The teenager has been moved several times since a judge in April ordered her to be imprisoned at the request of the Department of Children and Families, who said she was too violent to remain in their custody.
The teenager, most recently held at a facility for delinquent boys, escaped while attending her first day at a therapeutic program, according to an agency statement. It said police and department staff were working to locate her.
"We are hopeful we can quickly find her so that we can continue to engage her in the treatment programs that can help her heal from the many traumas she has experienced," the agency said.
The teenager has suffered sexual abuse and has a range of mental health needs, according to her attorney. The child advocate's office says her life has been marked by years of institutional or hospital care. The agency has identified her only generically as Jane Doe.
Since April, she has been relocated to several different detention facilities amid allegations she assaulted others and an outcry from supporters over the conditions of her confinement.

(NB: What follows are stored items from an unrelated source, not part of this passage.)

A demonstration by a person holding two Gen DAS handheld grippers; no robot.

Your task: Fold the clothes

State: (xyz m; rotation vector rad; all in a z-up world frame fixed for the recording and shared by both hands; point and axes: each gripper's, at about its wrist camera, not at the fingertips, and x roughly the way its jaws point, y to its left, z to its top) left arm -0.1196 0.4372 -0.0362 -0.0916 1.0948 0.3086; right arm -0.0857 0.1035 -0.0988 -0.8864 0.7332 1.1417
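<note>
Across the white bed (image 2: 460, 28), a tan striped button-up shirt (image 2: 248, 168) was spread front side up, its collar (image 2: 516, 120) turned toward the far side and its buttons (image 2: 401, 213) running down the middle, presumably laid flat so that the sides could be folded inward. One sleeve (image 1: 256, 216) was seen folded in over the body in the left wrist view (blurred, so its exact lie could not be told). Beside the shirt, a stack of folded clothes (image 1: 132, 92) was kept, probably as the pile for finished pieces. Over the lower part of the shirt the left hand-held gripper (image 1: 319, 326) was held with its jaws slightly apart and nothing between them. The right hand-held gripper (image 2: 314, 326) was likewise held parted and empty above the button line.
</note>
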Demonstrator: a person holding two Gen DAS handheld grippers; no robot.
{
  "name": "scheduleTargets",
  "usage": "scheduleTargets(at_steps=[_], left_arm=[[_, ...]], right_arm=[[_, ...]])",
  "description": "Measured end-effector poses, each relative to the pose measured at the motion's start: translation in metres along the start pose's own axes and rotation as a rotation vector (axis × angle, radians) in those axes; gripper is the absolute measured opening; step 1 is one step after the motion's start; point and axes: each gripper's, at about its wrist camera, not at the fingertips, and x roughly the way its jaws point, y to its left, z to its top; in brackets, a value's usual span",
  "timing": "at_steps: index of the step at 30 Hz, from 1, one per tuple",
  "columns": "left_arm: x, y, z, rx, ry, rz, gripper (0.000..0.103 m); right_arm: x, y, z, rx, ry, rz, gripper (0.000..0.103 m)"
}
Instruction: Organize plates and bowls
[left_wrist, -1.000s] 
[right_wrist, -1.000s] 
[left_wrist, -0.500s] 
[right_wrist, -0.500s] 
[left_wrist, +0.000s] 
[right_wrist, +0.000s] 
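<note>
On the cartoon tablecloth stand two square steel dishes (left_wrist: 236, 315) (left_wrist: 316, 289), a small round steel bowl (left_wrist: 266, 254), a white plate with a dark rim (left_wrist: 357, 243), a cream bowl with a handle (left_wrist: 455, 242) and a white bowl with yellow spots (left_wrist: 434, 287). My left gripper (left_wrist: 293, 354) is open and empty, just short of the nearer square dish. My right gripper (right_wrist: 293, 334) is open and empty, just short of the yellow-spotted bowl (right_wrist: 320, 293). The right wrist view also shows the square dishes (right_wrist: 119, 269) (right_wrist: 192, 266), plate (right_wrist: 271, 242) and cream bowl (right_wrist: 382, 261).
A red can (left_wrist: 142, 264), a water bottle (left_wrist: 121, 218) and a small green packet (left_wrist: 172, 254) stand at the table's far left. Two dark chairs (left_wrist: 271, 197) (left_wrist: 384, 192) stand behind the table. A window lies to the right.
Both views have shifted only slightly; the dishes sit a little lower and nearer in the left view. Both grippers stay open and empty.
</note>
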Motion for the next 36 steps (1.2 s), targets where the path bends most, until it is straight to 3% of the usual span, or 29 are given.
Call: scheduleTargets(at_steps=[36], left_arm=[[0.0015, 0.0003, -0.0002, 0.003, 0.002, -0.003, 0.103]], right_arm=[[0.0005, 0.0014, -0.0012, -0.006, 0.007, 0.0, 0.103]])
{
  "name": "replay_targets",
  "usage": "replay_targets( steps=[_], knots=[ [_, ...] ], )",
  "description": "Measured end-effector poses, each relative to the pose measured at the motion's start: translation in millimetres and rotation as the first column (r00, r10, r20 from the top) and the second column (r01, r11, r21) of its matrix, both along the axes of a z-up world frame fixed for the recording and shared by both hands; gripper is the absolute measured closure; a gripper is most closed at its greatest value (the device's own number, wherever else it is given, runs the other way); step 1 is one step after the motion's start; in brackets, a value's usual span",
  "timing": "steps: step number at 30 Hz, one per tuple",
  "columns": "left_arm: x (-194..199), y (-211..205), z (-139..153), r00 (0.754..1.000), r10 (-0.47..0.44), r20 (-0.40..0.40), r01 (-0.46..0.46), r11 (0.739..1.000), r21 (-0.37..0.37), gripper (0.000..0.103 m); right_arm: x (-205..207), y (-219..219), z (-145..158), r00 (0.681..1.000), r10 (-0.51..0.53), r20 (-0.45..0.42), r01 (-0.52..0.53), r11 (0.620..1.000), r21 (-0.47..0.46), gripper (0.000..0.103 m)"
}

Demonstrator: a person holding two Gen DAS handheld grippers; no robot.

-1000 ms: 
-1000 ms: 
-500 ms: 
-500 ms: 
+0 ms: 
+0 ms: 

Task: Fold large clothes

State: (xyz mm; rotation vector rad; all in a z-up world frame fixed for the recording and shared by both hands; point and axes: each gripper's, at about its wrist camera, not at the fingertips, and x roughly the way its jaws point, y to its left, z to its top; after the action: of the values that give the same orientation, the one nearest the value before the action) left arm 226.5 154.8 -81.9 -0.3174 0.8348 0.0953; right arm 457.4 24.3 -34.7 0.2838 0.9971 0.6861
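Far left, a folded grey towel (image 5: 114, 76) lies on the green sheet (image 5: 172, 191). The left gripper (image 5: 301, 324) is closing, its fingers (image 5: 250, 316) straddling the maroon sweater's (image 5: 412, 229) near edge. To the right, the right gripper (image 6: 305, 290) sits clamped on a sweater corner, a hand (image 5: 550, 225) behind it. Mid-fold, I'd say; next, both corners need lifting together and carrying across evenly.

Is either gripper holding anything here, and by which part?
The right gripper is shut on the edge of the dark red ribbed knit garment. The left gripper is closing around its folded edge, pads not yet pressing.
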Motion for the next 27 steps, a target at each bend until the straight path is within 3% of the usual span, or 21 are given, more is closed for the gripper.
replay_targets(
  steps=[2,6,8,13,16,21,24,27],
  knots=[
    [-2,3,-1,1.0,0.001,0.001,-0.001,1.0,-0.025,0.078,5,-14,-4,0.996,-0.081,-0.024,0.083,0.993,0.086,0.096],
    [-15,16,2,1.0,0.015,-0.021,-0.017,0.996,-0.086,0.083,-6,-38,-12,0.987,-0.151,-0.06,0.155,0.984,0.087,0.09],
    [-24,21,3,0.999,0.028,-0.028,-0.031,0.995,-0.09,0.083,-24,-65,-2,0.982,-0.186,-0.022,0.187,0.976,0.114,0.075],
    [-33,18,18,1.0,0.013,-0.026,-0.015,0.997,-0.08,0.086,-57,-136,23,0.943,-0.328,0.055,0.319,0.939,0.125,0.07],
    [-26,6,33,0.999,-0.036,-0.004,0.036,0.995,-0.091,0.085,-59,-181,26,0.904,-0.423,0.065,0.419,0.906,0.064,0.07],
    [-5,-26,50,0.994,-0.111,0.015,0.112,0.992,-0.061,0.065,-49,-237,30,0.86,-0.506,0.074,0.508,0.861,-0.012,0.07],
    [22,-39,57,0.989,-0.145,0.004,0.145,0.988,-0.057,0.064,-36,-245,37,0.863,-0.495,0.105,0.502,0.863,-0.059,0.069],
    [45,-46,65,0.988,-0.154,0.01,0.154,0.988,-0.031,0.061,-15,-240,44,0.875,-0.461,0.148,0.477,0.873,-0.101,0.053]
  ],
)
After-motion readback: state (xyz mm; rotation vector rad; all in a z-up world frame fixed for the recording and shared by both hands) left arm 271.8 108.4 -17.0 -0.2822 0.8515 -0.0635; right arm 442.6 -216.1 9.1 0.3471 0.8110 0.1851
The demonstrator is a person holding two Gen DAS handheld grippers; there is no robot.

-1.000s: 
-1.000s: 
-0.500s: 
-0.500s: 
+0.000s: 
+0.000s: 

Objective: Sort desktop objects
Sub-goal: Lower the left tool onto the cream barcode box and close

In May, she was moved from a mental health unit to another building at York Correctional Institution in East Lyme, where advocates had complained she was subject to solitary confinement that was damaging to her mental state. The Department of Children and Families denied she was in solitary confinement.
In June, she was moved to the Albert J. Solnit Children's Psychiatric Center, a Children and Families-run facility in Middletown.
In July, she was moved to Connecticut's juvenile home for boys after she was accused of assaulting another youth and a staff member. She was in a single room separated from the other residents at the Children's Psychiatric Center, the state's only secure facility for delinquent boys.